The listing below must be given again in full, exactly.

————

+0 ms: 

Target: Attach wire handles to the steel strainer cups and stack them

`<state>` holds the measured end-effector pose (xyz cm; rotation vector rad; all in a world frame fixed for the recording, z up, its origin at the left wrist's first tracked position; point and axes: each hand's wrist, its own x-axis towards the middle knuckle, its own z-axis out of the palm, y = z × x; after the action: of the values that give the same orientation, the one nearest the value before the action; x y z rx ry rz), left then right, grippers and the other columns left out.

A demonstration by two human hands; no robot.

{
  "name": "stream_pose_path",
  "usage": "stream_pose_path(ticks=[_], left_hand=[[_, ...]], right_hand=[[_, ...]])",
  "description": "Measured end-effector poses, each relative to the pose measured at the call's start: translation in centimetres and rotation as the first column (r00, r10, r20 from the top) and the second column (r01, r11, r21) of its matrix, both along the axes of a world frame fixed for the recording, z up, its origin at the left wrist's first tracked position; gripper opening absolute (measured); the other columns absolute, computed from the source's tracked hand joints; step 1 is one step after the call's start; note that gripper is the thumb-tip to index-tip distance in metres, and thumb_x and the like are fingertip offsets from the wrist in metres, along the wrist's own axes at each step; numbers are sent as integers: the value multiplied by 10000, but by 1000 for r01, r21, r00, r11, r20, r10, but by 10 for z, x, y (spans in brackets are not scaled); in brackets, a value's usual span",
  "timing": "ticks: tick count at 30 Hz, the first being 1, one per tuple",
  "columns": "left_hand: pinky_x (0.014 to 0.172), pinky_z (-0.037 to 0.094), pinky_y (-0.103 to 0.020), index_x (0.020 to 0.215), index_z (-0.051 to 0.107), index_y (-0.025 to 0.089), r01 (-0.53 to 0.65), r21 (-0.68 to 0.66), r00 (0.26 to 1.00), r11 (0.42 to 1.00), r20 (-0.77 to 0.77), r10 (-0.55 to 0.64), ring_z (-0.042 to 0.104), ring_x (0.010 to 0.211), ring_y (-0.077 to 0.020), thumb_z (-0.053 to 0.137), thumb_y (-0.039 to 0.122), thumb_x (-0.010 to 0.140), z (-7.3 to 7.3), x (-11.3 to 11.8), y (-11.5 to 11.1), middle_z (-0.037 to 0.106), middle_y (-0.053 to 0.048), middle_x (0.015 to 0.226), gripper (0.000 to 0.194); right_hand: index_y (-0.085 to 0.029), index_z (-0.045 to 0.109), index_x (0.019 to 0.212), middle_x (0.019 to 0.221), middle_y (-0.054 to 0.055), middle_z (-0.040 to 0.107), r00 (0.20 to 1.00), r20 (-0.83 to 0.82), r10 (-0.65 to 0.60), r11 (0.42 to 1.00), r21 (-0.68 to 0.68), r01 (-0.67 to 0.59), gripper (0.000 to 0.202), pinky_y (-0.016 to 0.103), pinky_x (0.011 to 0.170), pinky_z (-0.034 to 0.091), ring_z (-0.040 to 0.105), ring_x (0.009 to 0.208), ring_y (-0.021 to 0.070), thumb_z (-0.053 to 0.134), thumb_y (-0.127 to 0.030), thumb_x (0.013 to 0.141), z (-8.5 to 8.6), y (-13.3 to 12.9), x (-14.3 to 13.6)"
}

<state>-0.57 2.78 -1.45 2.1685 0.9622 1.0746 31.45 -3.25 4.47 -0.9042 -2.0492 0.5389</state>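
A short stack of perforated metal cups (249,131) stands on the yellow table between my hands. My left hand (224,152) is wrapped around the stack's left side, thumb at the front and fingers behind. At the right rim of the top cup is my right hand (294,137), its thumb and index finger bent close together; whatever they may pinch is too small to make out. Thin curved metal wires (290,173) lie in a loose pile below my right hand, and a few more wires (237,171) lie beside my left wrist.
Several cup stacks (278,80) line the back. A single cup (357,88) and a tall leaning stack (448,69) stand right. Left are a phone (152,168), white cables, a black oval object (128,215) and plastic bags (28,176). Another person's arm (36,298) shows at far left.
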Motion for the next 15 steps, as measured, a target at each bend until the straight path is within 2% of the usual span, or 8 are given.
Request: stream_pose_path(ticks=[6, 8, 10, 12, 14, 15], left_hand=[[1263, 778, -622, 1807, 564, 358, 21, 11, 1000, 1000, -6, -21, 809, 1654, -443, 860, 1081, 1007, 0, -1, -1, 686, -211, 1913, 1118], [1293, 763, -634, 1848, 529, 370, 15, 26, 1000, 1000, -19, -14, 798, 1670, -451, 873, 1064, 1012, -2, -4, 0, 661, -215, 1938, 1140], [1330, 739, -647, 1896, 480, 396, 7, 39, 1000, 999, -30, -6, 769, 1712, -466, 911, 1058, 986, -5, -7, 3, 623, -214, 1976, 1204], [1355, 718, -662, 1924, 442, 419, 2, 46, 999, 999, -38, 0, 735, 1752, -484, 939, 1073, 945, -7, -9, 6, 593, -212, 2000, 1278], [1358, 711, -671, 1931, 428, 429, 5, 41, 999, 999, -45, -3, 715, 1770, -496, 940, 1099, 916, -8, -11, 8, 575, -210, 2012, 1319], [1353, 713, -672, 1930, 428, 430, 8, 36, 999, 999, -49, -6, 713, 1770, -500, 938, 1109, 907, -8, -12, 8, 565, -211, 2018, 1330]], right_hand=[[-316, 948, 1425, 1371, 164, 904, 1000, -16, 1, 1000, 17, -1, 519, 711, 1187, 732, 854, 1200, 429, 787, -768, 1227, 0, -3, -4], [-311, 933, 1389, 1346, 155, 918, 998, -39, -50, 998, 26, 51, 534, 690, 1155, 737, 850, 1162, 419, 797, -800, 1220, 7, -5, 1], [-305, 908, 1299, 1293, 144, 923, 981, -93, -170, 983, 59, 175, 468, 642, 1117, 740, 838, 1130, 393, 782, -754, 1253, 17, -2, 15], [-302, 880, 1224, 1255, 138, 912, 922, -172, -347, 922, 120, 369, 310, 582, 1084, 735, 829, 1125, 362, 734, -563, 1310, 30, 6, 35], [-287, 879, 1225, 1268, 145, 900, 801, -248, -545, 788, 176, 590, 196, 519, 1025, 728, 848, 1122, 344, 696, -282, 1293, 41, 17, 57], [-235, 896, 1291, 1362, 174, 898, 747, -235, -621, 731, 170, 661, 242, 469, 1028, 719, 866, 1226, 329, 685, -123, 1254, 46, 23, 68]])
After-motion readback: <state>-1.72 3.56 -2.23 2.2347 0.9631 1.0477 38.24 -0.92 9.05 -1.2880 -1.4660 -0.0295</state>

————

■ **Result for this exercise**
+0 ms: 

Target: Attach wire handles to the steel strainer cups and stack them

`<state>` holds the measured end-effector pose (xyz cm; rotation vector rad; all in a world frame fixed for the recording, z up, its origin at the left wrist's first tracked position; point and axes: each hand's wrist, its own x-axis towards the middle knuckle, its own z-axis out of the palm, y = z × x; after the action: of the values that give the same orientation, the one nearest the value before the action; x y z rx ry rz), left then right, grippers and the other columns left out.

A demonstration by two human hands; no robot.

{
  "name": "stream_pose_path",
  "usage": "stream_pose_path(ticks=[_], left_hand=[[_, ...]], right_hand=[[_, ...]])",
  "description": "Measured end-effector poses, each relative to the pose measured at the call's start: translation in centimetres and rotation as the first column (r00, r10, r20 from the top) and the second column (r01, r11, r21) of its matrix, both along the axes of a world frame fixed for the recording, z up, its origin at the left wrist's first tracked position; gripper opening absolute (measured); the other columns absolute, computed from the source's tracked hand joints; step 1 is one step after the call's start; note that gripper is the thumb-tip to index-tip distance in metres, and thumb_x and the like are fingertip offsets from the wrist in metres, along the wrist's own axes at each step; numbers are sent as integers: the value multiplied by 10000, but by 1000 for r01, r21, r00, r11, r20, r10, but by 10 for z, x, y (spans in brackets are not scaled); in brackets, a value's usual span",
  "timing": "ticks: tick count at 30 Hz, the first being 1, one per tuple",
  "columns": "left_hand: pinky_x (0.014 to 0.172), pinky_z (-0.037 to 0.094), pinky_y (-0.103 to 0.020), index_x (0.020 to 0.215), index_z (-0.051 to 0.107), index_y (-0.025 to 0.089), r01 (-0.53 to 0.65), r21 (-0.68 to 0.66), r00 (0.26 to 1.00), r11 (0.42 to 1.00), r20 (-0.77 to 0.77), r10 (-0.55 to 0.64), ring_z (-0.042 to 0.104), ring_x (0.010 to 0.211), ring_y (-0.077 to 0.020), thumb_z (-0.053 to 0.137), thumb_y (-0.039 to 0.122), thumb_x (-0.010 to 0.140), z (-7.3 to 7.3), x (-11.3 to 11.8), y (-11.5 to 11.1), middle_z (-0.037 to 0.106), middle_y (-0.053 to 0.048), middle_x (0.015 to 0.226), gripper (0.000 to 0.194); right_hand: index_y (-0.085 to 0.029), index_z (-0.045 to 0.109), index_x (0.019 to 0.212), middle_x (0.019 to 0.221), middle_y (-0.054 to 0.055), middle_z (-0.040 to 0.107), r00 (0.20 to 1.00), r20 (-0.83 to 0.82), r10 (-0.65 to 0.60), r11 (0.42 to 1.00), r21 (-0.68 to 0.68), r01 (-0.67 to 0.59), gripper (0.000 to 0.202), pinky_y (-0.016 to 0.103), pinky_x (0.011 to 0.170), pinky_z (-0.034 to 0.091), ring_z (-0.040 to 0.105), ring_x (0.009 to 0.208), ring_y (-0.021 to 0.070), thumb_z (-0.053 to 0.134), thumb_y (-0.127 to 0.030), thumb_x (0.013 to 0.141), z (-8.5 to 8.6), y (-13.3 to 12.9), x (-14.3 to 13.6)"
}

<state>-0.57 2.78 -1.45 2.1685 0.9622 1.0746 31.45 -3.25 4.47 -0.9042 -2.0492 0.5389</state>
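A short stack of perforated metal cups (249,131) stands on the yellow table between my hands. My left hand (224,152) is wrapped around the stack's left side, thumb at the front and fingers behind. At the right rim of the top cup is my right hand (294,137), its thumb and index finger bent close together; whatever they may pinch is too small to make out. Thin curved metal wires (290,173) lie in a loose pile below my right hand, and a few more wires (237,171) lie beside my left wrist.
Several cup stacks (278,80) line the back. A single cup (357,88) and a tall leaning stack (448,69) stand right. Left are a phone (152,168), white cables, a black oval object (128,215) and plastic bags (28,176). Another person's arm (36,298) shows at far left.
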Motion for the next 15 steps, as measured, a target at each bend until the straight path is within 2% of the usual span, or 8 are given.
Request: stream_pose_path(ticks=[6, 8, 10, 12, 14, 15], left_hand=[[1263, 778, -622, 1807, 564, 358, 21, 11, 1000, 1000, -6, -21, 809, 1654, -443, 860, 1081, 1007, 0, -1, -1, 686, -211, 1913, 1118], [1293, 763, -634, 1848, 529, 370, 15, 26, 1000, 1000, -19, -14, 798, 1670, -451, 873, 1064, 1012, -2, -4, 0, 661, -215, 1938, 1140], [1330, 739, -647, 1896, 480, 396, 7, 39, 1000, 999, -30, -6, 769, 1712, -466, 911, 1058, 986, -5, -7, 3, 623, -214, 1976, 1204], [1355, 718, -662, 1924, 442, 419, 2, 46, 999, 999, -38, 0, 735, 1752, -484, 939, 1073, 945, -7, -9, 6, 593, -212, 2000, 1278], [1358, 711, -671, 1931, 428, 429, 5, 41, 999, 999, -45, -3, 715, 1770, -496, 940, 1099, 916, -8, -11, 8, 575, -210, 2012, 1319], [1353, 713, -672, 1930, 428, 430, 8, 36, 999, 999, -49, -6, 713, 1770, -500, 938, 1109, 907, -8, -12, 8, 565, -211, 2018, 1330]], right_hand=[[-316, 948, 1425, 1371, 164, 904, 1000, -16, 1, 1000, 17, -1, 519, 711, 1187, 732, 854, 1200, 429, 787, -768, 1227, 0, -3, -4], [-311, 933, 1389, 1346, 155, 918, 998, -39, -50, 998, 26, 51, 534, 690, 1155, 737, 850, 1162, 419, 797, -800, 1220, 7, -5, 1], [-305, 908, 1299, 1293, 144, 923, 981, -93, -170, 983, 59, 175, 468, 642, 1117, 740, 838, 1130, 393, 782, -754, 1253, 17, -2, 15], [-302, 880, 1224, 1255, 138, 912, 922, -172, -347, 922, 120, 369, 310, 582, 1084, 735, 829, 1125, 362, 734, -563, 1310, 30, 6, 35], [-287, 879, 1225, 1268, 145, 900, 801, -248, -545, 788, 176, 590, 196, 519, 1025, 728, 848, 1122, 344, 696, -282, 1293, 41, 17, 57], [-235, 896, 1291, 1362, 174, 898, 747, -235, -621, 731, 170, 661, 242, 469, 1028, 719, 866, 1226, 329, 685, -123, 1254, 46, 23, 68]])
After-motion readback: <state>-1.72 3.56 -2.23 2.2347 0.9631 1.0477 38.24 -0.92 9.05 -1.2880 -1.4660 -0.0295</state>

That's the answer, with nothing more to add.